→ **What is required**:
From the first line to the last, transcribe the material exactly.

→ **Information supplied**:
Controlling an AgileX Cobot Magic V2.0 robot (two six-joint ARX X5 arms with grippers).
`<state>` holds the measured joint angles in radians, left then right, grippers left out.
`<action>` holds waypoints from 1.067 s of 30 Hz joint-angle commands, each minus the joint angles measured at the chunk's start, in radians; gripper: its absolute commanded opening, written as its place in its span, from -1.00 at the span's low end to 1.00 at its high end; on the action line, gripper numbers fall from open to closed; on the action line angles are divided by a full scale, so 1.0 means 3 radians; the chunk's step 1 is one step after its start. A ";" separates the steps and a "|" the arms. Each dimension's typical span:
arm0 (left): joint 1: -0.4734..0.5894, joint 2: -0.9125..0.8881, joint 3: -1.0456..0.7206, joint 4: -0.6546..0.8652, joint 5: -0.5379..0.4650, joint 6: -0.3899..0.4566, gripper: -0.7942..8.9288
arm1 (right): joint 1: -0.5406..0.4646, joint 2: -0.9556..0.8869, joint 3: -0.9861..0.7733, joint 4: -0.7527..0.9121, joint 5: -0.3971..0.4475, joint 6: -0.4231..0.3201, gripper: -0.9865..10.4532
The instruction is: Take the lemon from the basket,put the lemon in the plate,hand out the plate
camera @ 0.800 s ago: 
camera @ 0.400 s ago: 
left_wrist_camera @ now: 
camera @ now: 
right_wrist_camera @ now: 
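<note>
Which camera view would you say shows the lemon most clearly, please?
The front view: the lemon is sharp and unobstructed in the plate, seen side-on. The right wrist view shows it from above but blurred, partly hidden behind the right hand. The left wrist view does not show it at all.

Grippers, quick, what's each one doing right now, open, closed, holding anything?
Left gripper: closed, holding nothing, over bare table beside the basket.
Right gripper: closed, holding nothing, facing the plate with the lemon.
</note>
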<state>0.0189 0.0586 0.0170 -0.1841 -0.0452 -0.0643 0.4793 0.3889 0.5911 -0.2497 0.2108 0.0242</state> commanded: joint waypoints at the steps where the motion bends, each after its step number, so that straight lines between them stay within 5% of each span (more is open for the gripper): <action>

→ **Exercise output**:
Controlling an AgileX Cobot Magic V2.0 robot (two six-joint ARX X5 arms with grippers).
`<state>` holds the measured joint angles in radians, left then right, grippers left out.
`<action>` holds waypoints from 1.067 s of 30 Hz joint-angle commands, each minus the joint angles measured at the chunk's start, in radians; gripper: its absolute commanded opening, written as its place in its span, from -1.00 at the span's low end to 1.00 at its high end; on the action line, gripper numbers fall from open to closed; on the action line angles are divided by a full scale, so 1.0 means 3 radians; the chunk's step 1 is one step after its start. A ";" separates the steps and a "|" the arms. Each dimension's typical span:
arm0 (left): joint 1: -0.4734..0.5894, joint 2: -0.9125..0.8881, joint 3: -1.0456..0.7206, joint 4: -0.6546..0.8652, joint 5: -0.5379..0.4650, joint 6: -0.3899..0.4566, gripper: -0.7942..8.9288
arm1 (right): joint 1: -0.5406..0.4646, joint 2: -0.9556..0.8869, joint 3: -0.9861..0.7733, joint 4: -0.7527..0.9121, joint 5: -0.3971..0.4475, joint 6: -0.4231..0.3201, gripper: -0.9865..10.4532
The instruction is: Take the lemon from the basket,put the lemon in the plate,hand out the plate
camera @ 0.800 s ago: 
camera @ 0.400 s ago: 
left_wrist_camera @ now: 
camera @ now: 
right_wrist_camera @ now: 
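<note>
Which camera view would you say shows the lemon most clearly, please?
The front view: the lemon is sharp and unobstructed in the plate, seen side-on. The right wrist view shows it from above but blurred, partly hidden behind the right hand. The left wrist view does not show it at all.

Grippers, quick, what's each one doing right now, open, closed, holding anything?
Left gripper: closed, holding nothing, over bare table beside the basket.
Right gripper: closed, holding nothing, facing the plate with the lemon.
</note>
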<state>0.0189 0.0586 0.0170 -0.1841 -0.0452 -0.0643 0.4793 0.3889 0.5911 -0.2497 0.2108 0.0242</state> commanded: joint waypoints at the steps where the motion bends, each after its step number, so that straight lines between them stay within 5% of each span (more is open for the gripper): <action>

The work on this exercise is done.